▶ _REQUIREMENT_
Would you please set down the data again exactly as given, excluding the pictures?

▶ _MATERIAL FOR THIS EXERCISE_

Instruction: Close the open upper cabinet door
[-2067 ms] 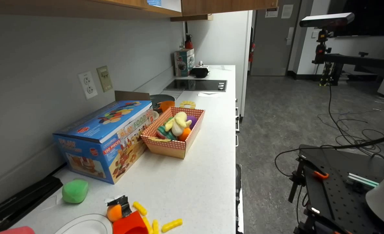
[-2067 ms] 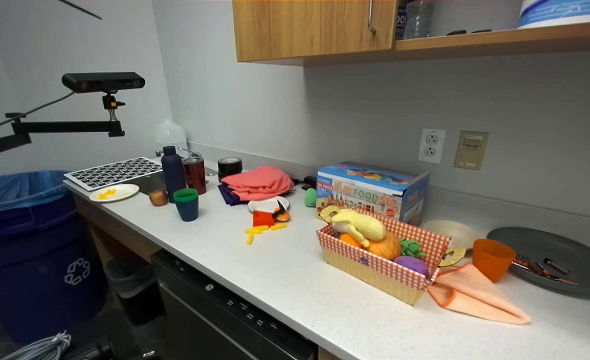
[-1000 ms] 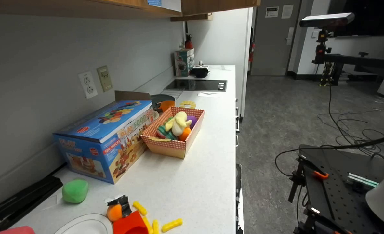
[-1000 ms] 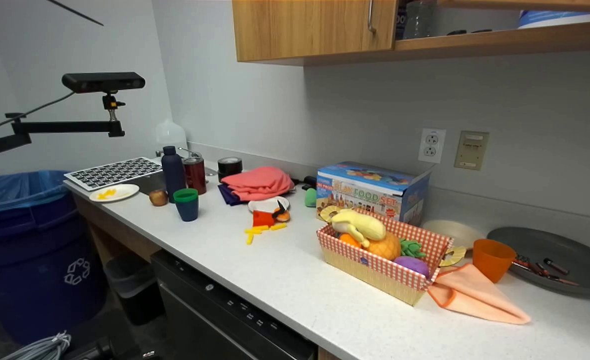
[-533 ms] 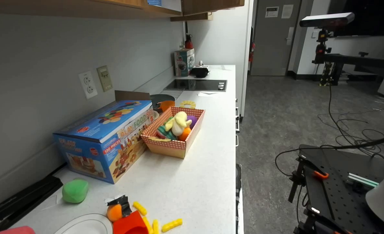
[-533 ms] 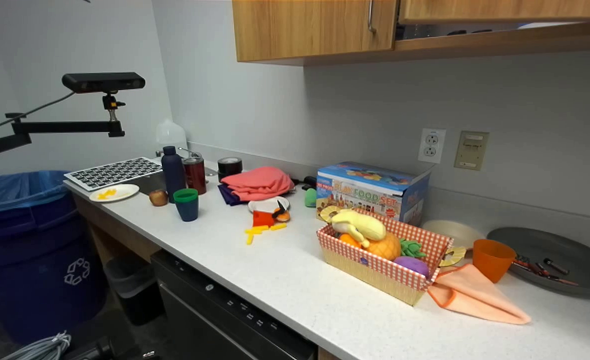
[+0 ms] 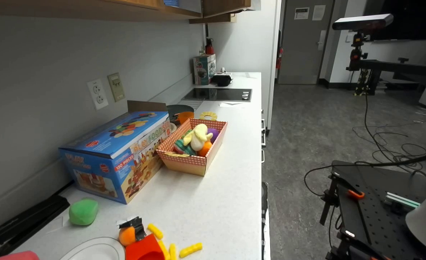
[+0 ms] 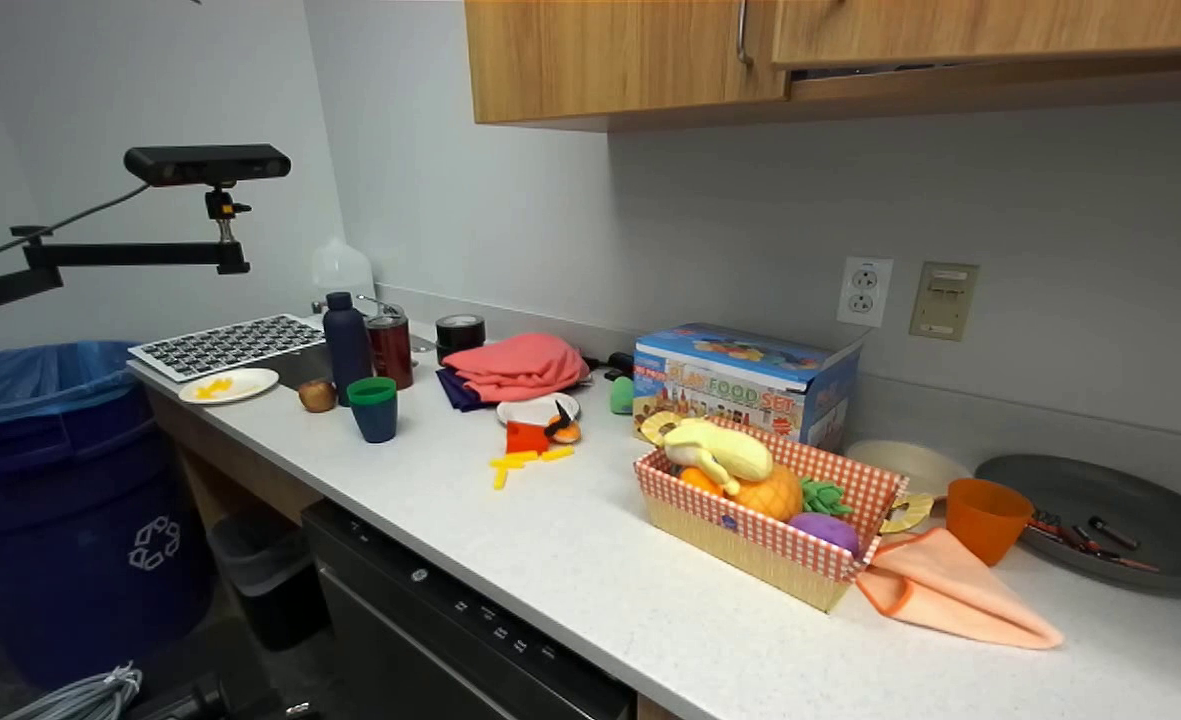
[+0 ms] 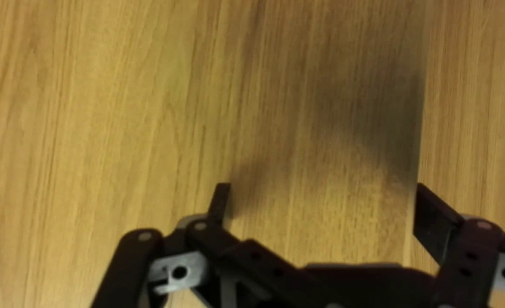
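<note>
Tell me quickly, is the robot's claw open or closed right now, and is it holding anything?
Claw: open, its two sides well apart in the wrist view, with nothing held between them.

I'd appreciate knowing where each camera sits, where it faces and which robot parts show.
In an exterior view: over the counter, looking along it toward the cooktop; robot base shows.
In an exterior view: from the counter's front, angled toward the pink cloth; no clear robot part.
Wrist view: on the wrist, facing wood, probably the cabinet door; open end effector shows.
Both exterior views share the box and basket.
</note>
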You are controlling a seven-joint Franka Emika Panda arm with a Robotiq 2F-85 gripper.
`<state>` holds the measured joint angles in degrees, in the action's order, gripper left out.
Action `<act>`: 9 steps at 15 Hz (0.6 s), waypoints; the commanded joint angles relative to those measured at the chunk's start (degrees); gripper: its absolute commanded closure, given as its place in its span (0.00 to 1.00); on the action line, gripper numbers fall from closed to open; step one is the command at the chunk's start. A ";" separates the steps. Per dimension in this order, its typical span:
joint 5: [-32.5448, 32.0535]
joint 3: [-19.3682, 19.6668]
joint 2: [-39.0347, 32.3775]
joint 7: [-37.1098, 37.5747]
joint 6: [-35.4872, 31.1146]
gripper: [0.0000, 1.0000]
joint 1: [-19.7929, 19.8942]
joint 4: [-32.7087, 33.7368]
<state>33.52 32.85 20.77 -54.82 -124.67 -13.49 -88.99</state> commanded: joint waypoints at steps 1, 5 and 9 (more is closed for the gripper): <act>3.33 -1.90 -6.69 0.50 -5.21 0.00 3.96 5.18; 3.62 -5.82 -9.19 3.36 -8.55 0.00 6.58 6.21; 2.46 -9.62 -11.59 5.63 -14.22 0.00 8.78 6.94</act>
<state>34.99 24.82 14.79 -49.78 -132.88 -8.67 -87.76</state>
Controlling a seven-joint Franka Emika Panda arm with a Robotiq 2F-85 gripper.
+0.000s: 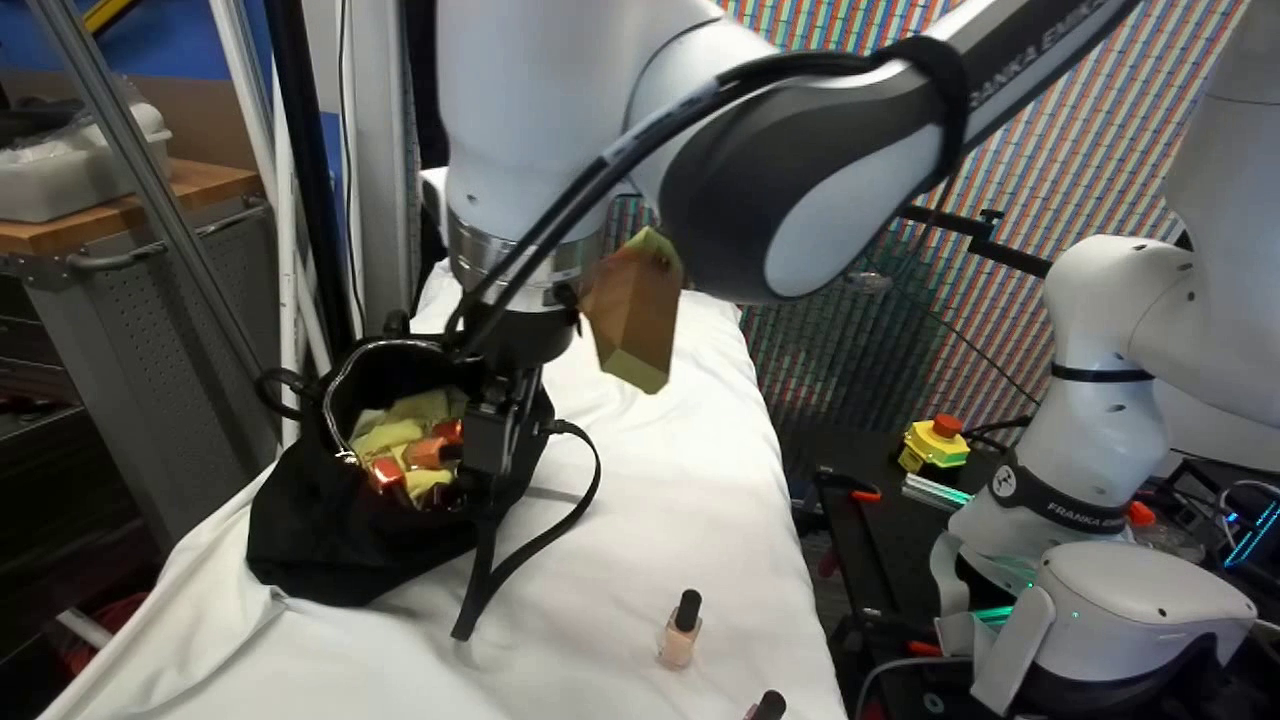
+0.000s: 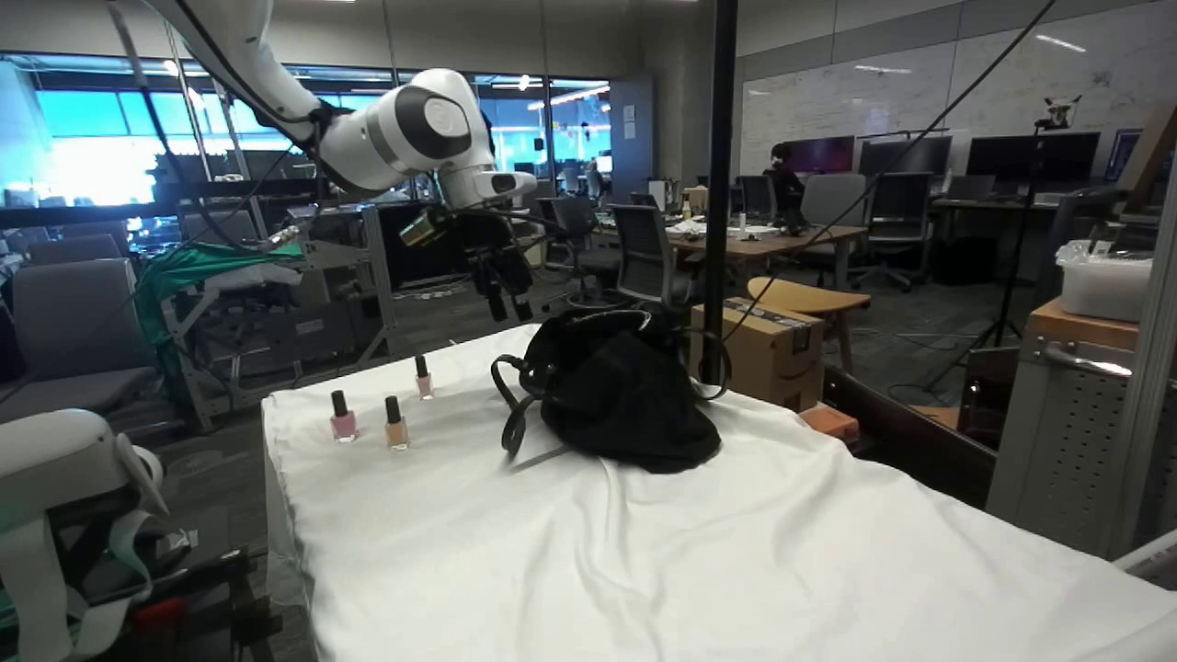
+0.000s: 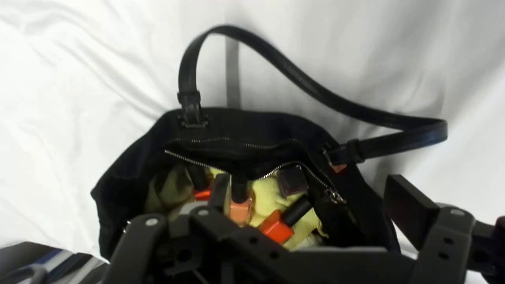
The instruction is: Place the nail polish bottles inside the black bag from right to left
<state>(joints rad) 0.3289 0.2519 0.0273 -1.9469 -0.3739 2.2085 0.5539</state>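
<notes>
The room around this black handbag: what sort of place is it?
Likely a robotics lab in an office: exterior views show a Franka Emika robot arm, a red emergency-stop button and computer monitors.

Bag [image 2: 634, 395] on desk [image 2: 736, 570]; nail polish bottles [image 3: 277, 228] inside. In exterior view: three further bottles [image 2: 396, 432] on desk, left of bag, one behind other two.

The slouchy black bag [image 2: 630, 405] gapes, 4 nail polish bottles [image 3: 277, 227] showing inside, 3 pale bottles [image 2: 396, 433] upright outside.
</notes>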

▶ _ANSWER BELOW_
Instruction: Close the open upper cabinet door
[-2067 ms] 
[-2067 ms] 
[-1000 ms] 
[-1000 ms] 
[-533 ms] 
[-533 ms] 
[+0 ms] 
[+0 ms] 
[+0 ms] 
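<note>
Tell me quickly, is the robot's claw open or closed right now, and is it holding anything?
Claw: open, its two sides well apart in the wrist view, with nothing held between them.

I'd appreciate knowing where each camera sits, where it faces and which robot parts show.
In an exterior view: over the counter, looking along it toward the cooktop; robot base shows.
In an exterior view: from the counter's front, angled toward the pink cloth; no clear robot part.
Wrist view: on the wrist, facing wood, probably the cabinet door; open end effector shows.
Both exterior views share the box and basket.
</note>
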You are controlling a seven-joint Franka Emika Panda arm with a Robotiq 2F-85 gripper.
`<state>` holds the measured joint angles in degrees, in the action's order, gripper left out.
Action `<act>`: 9 steps at 15 Hz (0.6 s), waypoints; the commanded joint angles relative to those measured at the chunk's start (degrees); gripper: its absolute commanded closure, given as its place in its span (0.00 to 1.00); on the action line, gripper numbers fall from closed to open; step one is the command at the chunk's start. A ";" separates the steps. Per dimension in this order, its typical span:
joint 5: [-32.5448, 32.0535]
joint 3: [-19.3682, 19.6668]
joint 2: [-39.0347, 32.3775]
joint 7: [-37.1098, 37.5747]
joint 6: [-35.4872, 31.1146]
gripper: [0.0000, 1.0000]
joint 1: [-19.7929, 19.8942]
joint 4: [-32.7087, 33.7368]
<state>33.52 32.85 20.77 -54.82 -124.67 -13.49 -88.99</state> commanded: joint waypoints at steps 1, 5 and 9 (more is closed for the gripper): <act>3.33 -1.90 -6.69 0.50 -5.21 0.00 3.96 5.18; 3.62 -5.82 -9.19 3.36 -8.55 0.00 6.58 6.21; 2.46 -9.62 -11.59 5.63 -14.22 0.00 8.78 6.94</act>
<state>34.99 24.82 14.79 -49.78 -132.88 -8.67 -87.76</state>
Controlling a seven-joint Franka Emika Panda arm with a Robotiq 2F-85 gripper.
+0.000s: 
+0.000s: 
+0.000s: 
The instruction is: Place the nail polish bottles inside the black bag from right to left
<state>(joints rad) 0.3289 0.2519 0.0273 -1.9469 -0.3739 2.2085 0.5539</state>
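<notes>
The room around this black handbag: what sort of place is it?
Likely a robotics lab in an office: exterior views show a Franka Emika robot arm, a red emergency-stop button and computer monitors.

Bag [image 2: 634, 395] on desk [image 2: 736, 570]; nail polish bottles [image 3: 277, 228] inside. In exterior view: three further bottles [image 2: 396, 432] on desk, left of bag, one behind other two.

The slouchy black bag [image 2: 630, 405] gapes, 4 nail polish bottles [image 3: 277, 227] showing inside, 3 pale bottles [image 2: 396, 433] upright outside.
</notes>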

The exercise requires no further answer.